Balstilimab (anti-PD-1): BLA submitted to U.S. FDA for recurrent/metastatic cervical cancer

A Biologics License Application (BLA) was submitted to the U.S. Food and Drug Administration (FDA) for the accelerated approval of balstilimab for the treatment of patients with recurrent or metastatic cervical cancer with disease progression on or after chemotherapy.

The submission was based on an update to data presented at the European Society for Medical Oncology (ESMO) (Free ESMO Whitepaper) Virtual Congress 2020 and published in an Oncogene editorial. This updated dataset includes maturation of late patient responses, with the overall data showing response rates of 20% in PD-L1 positive tumors, 15% in all tumors (PD-L1 positive and negative), and a median duration of response of 15.4 months.

Data demonstrating that balstilimab is a potentially differentiated anti-PD-1 antibody will be presented at the 2021 American Society for Clinical Oncology (ASCO) (Free ASCO Whitepaper) Annual Meeting from June 4 – 8, 2021.

Discussions with the FDA regarding accelerated BLA filing for balstilimab plus zalifrelimab are ongoing; additional guidance and updated response rate data will be provided upon the FDA acceptance of the balstilimab monotherapy BLA.
AGEN1181 (anti-CTLA-4): Data demonstrate continued strong activity, including in tumors unresponsive to immunotherapy, as presented at AACR (Free AACR Whitepaper) 2021

At the American Association for Cancer Research (AACR) (Free AACR Whitepaper) annual meeting, a new partial response with AGEN1181 monotherapy was reported in the first and only melanoma patient treated to date, as well as a new conversion to complete response with AGEN1181 plus balstilimab in an ovarian cancer patient.

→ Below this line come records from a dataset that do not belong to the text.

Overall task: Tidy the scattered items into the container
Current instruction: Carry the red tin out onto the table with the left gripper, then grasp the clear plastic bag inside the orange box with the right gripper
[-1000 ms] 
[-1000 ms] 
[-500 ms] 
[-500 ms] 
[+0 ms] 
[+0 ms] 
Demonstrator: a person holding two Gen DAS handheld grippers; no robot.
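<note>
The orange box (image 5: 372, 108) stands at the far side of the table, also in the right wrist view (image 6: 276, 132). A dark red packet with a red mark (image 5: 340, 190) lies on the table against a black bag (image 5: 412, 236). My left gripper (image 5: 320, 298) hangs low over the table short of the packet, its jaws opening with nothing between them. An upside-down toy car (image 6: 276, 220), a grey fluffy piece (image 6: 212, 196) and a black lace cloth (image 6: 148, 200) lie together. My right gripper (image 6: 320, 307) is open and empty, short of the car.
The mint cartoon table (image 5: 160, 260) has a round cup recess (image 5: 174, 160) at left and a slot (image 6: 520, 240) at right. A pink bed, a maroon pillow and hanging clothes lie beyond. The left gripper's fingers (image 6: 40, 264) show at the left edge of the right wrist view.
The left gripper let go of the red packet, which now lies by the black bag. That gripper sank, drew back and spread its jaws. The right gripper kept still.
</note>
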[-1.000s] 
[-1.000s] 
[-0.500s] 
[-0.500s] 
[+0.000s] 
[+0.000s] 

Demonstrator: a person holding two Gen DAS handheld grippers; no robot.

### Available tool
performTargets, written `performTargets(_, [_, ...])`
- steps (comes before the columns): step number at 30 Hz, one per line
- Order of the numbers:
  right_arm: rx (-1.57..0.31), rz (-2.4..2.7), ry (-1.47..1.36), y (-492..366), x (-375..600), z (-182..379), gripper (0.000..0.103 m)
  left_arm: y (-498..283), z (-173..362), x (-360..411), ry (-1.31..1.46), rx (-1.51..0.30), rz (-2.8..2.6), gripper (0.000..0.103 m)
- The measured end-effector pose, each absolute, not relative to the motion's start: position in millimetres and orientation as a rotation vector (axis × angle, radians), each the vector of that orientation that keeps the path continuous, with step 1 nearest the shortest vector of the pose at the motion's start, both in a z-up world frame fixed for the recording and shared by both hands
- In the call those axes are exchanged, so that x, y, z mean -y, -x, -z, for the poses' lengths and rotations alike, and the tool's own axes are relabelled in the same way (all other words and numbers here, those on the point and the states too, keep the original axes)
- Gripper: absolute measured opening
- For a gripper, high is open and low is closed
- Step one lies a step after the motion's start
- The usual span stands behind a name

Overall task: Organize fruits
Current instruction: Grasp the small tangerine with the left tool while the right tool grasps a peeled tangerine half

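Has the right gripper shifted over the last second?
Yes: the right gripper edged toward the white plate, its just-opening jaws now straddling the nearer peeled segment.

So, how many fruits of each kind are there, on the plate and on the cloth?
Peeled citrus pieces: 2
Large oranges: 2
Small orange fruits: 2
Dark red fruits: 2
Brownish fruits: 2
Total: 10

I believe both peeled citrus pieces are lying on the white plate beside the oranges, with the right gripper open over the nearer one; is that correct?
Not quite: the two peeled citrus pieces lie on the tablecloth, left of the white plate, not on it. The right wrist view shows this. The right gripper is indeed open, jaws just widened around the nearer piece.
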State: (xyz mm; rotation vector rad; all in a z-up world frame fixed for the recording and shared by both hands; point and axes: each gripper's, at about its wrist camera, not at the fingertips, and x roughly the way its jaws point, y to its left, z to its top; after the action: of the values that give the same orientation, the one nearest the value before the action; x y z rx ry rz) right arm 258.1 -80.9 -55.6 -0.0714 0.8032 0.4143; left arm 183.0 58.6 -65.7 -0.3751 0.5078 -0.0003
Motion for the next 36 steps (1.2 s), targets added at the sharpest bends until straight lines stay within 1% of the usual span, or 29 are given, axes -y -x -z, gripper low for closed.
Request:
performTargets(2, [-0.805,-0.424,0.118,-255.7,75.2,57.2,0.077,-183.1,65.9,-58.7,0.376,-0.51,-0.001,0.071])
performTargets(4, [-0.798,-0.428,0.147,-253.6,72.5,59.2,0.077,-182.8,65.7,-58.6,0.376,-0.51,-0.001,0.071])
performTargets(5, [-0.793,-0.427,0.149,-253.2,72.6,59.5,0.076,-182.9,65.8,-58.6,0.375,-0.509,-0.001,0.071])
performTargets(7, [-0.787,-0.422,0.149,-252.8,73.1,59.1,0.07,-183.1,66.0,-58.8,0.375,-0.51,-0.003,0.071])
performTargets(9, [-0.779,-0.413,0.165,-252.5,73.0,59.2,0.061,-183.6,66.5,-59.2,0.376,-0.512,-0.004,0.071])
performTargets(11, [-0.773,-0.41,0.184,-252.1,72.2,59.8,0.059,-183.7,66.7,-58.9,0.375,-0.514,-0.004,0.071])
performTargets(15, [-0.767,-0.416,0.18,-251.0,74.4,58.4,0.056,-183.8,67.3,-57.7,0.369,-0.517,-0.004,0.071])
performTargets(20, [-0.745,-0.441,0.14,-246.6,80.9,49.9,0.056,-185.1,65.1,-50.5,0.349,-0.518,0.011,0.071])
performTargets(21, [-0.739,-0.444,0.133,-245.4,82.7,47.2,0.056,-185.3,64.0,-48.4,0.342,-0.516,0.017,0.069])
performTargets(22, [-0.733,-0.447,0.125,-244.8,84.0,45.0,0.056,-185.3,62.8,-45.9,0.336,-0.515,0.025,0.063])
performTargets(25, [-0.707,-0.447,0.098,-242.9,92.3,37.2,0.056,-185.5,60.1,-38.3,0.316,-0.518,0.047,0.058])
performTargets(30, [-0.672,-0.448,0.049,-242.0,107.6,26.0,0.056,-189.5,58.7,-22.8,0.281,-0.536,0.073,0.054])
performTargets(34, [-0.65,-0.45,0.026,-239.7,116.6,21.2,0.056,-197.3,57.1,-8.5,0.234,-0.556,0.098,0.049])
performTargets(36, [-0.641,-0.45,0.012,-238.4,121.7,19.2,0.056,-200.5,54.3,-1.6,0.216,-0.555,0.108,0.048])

Continued clinical activity in patients with biomarkers which indicate a poor prognosis with approved immunotherapies, including patients with microsatellite stable (MSS) tumors and melanoma, endometrial, and ovarian cancer with the low-affinity FcyRIIIA allele. No immune-mediated hypophysitis, pneumonitis, or hepatitis were reported.

As of AACR (Free AACR Whitepaper) 2021, a total of seven confirmed objective responses were achieved in a Phase 1/2 trial of AGEN1181 in solid tumors out of 52 evaluable patients: 2 confirmed responses among 21 treated with monotherapy, and 5 confirmed responses among 31 treated with AGEN1181 in combination with balstilimab.

Phase 2 trial in colorectal cancer was initiated; registrational trials are targeted to commence in 2021 with a focus on indications enabling a rapid path to BLA submission. Further data updates expected later this year.
AGEN1777 (anti-TIGIT bispecific): Phase 1 anticipated 2021

IND submission is planned for the current quarter.

Phase 1 study is expected to commence in the third quarter.
Intelligent cell platform: Phase 1 study ongoing with iNKT cell therapy in patients with cancer and ARDS secondary to COVID-19

Phase 1 trial in hematologic cancers was initiated; expansion into solid tumors is expected this year.

Preliminary Phase 1 data for acute respiratory distress syndrome (ARDS) secondary to COVID-19 suggest iNKTs (invariant natural killer T cells) can be dosed without adverse events attributable to the therapy and may demonstrate early signals of activity. Dose escalation is expected to be completed this year with data readouts to be presented at upcoming conferences.
Additional programs and initiatives continue to advance

A data update on a Phase 1 trial of AGEN2373 (a CD137 agonist antibody) will be presented at the 2021 ASCO (Free ASCO Whitepaper) Annual Meeting.

Agenus entered into a clinical collaboration with Nelum Pharmaceuticals for zalifrelimab in combination with NLM-001, Nelum’s small molecule hedgehog inhibitor, and chemotherapy for first-line advanced pancreatic cancer.
First Quarter Financial Results

We ended our first quarter 2021 with a cash balance of $119 million as compared to $100 million at December 31, 2020.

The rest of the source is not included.